Online Giving Module

Vocabulary

Giving tends to have a lot of words in common with other areas of the business or loaded terms, so we had to choose the names of these things carefully to avoid confusion. As used in this document, each of the following words has the meaning outlined below.

  • Path - A customized giving "landing page" with its own skin, email template, set of featured designations (and flag for enabling "other" search), and default gift amount.

  • Pitch - A customized request for a gift. The pitch points the donor to a specific path, may optionally override the default gift amount, and default recurring/installment iterations.

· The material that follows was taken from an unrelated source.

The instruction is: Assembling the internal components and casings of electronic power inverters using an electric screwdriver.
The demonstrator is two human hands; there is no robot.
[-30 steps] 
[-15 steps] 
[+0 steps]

You can think of a pitch as a campaign for a specific path (path: football team, pitch: new bleachers project)

  • Personalized pitch - Pitches allow you to customize what appears on the path form for the current situation, but pitches can also be further customized if you have the data available. You can send donors personalized links that have the amount pre-filled to a value specified in the warehouse.

  • Pledge - A set of one or more gifts made in the same session, and the schedule for collection (one time, installment, or recurring).

  • Gift - A designation and amount.

Explanation of settings

Our giving module is designed to be very dynamic based on how granular you wanted to collect certain pieces of information. A number of settings you'll see mentioned below are said to be per gift, per pledge or not at all. The system allows you to specify some items as configured on each gift to a designation (per gift), or for all the gifts that were submitted (per pledge), or if you don't care about collecting this information we can hide it. Each setting can be set as a default at a higher level so you don't have to worry about it at all or we can set it as a default per path and allow you to adjust it as you see fit.

Items to provide

  1. Employer Match: We're partnering with Double the Donation to enable dynamic company match support; this requires a separate contract with them if you wish to enable it. Otherwise, AlumnIQ supports a simple text input field for employer name that your gift processing team can follow up on.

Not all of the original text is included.